Projet de loi El Khomri : cinq syndicats font connaître leurs exigences

À l’issue de sa réunion, ce 3 mars, l’intersyndicale CFDT, CFE-CGC, CFTC, Unsa et Fage précise ses exigences pour la révision du projet de loi El Khomri. Elles sont nombreuses et de nature à changer sensiblement la teneur du texte.

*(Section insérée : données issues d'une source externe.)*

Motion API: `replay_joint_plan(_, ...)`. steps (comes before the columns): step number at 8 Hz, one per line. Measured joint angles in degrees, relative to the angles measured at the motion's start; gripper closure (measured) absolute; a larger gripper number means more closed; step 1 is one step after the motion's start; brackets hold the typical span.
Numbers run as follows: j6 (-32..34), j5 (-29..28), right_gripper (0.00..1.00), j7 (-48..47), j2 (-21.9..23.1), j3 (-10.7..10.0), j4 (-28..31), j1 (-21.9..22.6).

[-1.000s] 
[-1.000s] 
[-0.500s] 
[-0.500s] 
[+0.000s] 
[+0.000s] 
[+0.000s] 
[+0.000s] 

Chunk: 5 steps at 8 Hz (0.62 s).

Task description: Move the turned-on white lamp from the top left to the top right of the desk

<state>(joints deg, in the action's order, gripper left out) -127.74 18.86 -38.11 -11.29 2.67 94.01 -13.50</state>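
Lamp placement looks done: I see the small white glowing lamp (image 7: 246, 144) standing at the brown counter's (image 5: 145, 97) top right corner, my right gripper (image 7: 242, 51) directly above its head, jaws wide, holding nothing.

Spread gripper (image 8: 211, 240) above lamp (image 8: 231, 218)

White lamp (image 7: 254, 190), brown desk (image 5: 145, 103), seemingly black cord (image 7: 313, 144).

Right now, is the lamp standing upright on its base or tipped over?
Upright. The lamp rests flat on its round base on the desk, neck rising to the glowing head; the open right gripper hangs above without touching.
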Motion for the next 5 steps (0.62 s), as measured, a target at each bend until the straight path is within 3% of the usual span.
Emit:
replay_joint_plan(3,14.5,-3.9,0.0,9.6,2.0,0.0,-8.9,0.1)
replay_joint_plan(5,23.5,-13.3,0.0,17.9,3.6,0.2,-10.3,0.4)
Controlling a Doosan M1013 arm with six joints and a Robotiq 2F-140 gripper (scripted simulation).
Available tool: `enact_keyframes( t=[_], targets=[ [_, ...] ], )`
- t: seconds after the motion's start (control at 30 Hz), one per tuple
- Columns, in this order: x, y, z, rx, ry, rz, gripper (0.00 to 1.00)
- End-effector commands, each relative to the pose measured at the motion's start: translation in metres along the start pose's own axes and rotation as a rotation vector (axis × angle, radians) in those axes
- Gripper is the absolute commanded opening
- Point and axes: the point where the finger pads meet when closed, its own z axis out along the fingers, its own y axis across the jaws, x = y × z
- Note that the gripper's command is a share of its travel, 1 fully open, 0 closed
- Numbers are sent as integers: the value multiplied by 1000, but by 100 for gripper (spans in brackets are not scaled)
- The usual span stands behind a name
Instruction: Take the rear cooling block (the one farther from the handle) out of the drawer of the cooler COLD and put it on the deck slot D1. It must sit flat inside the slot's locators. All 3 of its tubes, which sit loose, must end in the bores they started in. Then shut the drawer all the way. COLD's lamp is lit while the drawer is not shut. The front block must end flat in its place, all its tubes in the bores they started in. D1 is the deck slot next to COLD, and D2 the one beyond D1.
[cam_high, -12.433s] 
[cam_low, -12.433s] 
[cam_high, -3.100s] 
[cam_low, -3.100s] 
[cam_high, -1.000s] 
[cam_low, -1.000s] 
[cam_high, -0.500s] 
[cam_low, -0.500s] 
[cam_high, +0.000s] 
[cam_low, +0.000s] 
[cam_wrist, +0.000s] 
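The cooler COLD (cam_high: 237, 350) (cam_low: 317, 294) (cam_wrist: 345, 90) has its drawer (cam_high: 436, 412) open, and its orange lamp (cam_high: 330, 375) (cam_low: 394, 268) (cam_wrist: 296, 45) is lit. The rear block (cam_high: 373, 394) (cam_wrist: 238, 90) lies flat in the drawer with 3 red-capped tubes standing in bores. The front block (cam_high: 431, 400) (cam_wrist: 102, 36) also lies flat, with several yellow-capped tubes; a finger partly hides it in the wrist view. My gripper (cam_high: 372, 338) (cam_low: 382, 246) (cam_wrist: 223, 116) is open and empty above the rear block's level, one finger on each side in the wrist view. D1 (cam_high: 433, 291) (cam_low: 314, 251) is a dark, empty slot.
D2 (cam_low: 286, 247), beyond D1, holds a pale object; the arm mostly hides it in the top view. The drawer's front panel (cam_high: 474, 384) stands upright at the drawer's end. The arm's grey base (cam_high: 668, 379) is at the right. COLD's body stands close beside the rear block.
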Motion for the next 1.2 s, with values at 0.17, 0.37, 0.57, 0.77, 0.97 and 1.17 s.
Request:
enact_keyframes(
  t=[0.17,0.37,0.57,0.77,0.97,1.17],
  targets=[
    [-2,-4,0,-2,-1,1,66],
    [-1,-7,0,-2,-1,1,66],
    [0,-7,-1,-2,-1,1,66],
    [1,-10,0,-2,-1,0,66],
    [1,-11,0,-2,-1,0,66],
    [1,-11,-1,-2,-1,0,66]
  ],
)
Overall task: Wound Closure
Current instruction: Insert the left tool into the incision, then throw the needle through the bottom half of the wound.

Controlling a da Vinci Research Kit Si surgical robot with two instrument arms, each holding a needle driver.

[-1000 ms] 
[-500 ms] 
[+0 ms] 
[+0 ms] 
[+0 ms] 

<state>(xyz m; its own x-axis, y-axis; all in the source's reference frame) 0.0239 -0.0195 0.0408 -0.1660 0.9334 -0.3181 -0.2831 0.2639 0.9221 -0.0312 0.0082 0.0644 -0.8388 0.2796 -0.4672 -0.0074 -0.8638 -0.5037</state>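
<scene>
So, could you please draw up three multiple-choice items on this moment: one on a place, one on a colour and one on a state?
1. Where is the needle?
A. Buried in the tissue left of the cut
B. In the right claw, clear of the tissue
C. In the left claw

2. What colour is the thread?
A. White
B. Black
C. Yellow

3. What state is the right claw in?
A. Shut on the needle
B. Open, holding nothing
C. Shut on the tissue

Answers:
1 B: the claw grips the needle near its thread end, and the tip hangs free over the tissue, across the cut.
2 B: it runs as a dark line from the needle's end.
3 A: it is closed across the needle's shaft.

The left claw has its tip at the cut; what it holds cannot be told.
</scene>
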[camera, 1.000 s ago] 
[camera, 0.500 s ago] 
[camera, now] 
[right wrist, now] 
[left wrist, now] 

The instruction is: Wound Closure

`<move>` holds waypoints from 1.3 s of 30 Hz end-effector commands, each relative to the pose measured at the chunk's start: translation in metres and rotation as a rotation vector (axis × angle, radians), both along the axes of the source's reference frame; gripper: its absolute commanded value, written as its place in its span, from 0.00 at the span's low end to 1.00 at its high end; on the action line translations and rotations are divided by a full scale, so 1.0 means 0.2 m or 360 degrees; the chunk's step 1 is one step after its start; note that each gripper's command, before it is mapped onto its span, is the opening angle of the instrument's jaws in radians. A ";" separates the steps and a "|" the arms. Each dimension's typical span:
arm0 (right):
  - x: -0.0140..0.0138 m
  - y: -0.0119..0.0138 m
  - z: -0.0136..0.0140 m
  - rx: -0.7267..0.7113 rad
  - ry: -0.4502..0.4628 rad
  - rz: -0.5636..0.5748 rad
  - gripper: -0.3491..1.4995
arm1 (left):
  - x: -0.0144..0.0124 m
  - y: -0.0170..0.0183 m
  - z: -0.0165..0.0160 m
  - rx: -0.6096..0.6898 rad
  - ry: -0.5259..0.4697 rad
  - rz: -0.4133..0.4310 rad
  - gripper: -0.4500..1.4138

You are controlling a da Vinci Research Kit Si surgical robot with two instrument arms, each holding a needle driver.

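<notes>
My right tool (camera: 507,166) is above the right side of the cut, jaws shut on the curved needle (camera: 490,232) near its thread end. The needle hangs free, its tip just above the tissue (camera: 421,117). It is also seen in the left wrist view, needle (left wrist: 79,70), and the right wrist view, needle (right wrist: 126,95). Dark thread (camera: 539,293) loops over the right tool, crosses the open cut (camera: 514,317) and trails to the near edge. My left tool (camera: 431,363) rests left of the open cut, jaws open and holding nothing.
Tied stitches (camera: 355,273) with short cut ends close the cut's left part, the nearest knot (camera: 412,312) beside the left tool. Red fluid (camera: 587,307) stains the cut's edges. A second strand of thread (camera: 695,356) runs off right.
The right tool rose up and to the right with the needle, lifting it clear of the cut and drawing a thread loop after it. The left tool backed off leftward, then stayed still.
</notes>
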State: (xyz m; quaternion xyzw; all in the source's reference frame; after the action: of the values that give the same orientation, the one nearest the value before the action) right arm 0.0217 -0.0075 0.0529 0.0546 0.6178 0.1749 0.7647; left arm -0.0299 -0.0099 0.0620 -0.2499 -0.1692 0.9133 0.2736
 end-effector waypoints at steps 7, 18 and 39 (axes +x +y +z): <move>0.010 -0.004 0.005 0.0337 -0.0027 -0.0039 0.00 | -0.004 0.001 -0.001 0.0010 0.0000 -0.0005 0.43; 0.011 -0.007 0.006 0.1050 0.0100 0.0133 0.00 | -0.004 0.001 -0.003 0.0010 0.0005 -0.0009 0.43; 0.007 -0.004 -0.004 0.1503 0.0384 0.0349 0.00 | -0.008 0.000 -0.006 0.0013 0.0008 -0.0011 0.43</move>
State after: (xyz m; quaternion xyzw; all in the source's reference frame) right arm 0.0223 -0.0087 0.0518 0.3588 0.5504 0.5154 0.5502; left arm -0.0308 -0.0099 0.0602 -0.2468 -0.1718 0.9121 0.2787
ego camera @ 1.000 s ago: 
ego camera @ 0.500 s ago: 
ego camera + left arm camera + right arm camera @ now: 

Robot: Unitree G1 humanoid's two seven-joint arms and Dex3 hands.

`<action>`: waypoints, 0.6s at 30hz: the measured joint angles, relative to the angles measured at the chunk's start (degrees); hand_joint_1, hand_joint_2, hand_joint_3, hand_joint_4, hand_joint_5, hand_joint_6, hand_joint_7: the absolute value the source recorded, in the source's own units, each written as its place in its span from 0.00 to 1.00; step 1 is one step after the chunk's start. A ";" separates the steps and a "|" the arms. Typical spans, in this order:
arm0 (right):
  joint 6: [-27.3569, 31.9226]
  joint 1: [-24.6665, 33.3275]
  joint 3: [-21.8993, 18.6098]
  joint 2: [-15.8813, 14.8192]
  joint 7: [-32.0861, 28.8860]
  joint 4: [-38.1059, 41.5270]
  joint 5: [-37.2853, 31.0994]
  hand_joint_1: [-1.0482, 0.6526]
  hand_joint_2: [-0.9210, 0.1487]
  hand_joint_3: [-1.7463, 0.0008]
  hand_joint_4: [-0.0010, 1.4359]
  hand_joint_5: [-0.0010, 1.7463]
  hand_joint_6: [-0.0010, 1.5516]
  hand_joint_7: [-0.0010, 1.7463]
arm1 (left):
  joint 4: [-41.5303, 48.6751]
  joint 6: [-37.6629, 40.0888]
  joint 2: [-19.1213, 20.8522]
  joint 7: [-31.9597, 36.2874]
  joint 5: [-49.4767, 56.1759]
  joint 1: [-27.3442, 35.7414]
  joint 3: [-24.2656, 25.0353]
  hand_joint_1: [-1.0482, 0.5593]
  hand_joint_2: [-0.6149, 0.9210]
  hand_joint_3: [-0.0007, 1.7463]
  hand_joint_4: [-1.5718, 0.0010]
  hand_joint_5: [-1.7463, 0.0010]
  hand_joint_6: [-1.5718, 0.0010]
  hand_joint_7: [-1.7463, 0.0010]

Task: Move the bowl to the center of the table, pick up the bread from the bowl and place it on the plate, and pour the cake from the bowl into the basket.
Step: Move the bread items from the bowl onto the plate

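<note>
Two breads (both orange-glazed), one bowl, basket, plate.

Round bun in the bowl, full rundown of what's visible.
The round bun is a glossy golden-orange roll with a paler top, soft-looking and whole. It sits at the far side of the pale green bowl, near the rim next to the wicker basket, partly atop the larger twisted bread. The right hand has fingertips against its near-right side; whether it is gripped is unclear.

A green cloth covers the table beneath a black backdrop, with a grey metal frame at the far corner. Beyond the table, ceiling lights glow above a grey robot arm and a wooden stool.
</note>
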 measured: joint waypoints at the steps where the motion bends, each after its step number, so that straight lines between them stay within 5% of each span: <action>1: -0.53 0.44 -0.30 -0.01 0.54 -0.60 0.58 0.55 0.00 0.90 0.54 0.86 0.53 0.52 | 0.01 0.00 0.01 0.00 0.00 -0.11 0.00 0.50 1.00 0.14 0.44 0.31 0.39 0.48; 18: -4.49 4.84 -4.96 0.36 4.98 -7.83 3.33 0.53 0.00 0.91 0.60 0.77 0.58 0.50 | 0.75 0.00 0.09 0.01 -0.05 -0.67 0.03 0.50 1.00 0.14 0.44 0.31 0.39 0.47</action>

Les organisations syndicales demandent le retrait de la barémisation des indemnités prud’homales dues en cas de licenciement abusif et des mesures qui accroissent le pouvoir unilatéral des employeurs. Elles attendent la modification des mesures supplétives sur le temps de travail. Autrement dit, elles veulent que le droit actuel continue à s’appliquer à défaut d’accord. Notamment en ce qui concerne les astreintes, le fractionnement des repos, le repos des apprentis mineurs, etc.

 

En matière de licenciement économique, réclame l’intersyndicale, le texte doit permettre aux juges d’apprécier la réalité des difficultés économiques et retirer le périmètre national. Et pour les syndicats, le rôle intermédiaire et incontournable de la branche doit être réaffirmé, de même que « le
fait syndical doit être reconnu, quelle que soit la taille de l’entreprise ».

 

Autre point bloquant, le forfait jour doit bénéficier d’une réglementation plus musclée. « L’encadrement législatif proposé par ce projet de loi et jugé , « trop faible et ne permettant pas d’assurer la santé et la sécurité des travailleurs ». Notamment, « aucun forfait ou modulation ne devrait pouvoir être mis en place unilatéralement ».

 

Dans un autre registre, l’intersyndicale souhaite l’inscription d’un chapitre temps dans le compte personnel d’activité et elle recommande de reprendre dans la loi les propositions du COCT en matière de médecine du travail.